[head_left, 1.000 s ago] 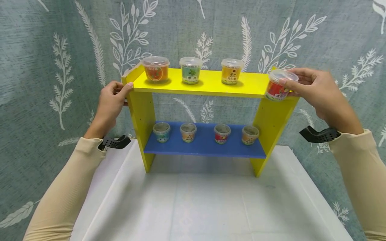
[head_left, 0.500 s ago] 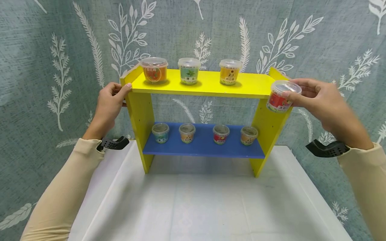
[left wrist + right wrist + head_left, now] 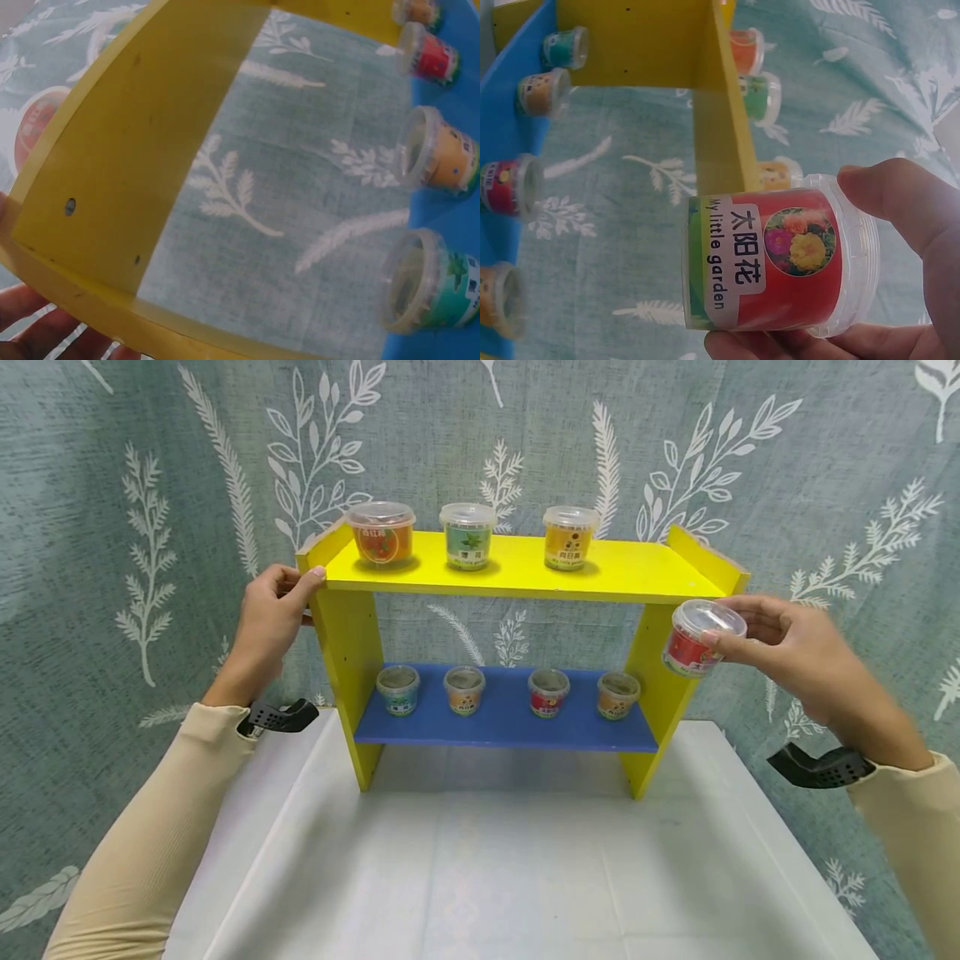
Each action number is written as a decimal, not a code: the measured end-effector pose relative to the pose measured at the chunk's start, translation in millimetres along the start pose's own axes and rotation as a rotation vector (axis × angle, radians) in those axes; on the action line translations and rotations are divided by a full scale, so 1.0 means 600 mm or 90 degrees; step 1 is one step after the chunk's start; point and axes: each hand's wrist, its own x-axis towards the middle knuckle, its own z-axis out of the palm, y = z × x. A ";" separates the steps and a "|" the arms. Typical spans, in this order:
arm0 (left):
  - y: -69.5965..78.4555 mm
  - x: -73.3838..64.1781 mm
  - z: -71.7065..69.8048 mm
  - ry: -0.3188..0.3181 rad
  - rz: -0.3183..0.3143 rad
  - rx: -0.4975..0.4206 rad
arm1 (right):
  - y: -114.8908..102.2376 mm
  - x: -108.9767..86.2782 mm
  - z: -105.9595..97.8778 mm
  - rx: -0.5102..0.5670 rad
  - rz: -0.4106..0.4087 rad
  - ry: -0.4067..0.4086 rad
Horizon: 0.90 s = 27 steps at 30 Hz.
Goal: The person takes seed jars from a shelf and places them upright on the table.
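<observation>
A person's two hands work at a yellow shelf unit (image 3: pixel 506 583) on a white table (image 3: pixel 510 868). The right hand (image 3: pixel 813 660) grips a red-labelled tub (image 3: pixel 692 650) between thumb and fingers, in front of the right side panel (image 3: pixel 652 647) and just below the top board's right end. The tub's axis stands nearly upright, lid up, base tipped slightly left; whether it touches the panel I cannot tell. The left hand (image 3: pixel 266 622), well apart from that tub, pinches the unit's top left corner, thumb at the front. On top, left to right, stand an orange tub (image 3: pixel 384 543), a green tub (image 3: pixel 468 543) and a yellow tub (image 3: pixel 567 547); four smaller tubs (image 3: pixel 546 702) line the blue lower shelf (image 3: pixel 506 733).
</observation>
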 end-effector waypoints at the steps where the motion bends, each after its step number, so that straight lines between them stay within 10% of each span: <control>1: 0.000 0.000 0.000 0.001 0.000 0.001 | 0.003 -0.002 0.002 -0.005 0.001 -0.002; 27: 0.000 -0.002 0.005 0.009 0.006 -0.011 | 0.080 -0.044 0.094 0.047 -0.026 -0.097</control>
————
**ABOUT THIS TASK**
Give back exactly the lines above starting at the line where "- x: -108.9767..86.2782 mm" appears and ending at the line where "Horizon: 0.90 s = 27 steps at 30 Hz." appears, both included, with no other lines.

**WRITTEN REPLY**
  - x: -108.9767..86.2782 mm
  - z: -105.9595..97.8778 mm
  - rx: -0.5102..0.5670 rad
  - rz: -0.4106..0.4087 rad
  - ry: -0.4067..0.4086 rad
Horizon: 0.90 s = 27 steps at 30 Hz.

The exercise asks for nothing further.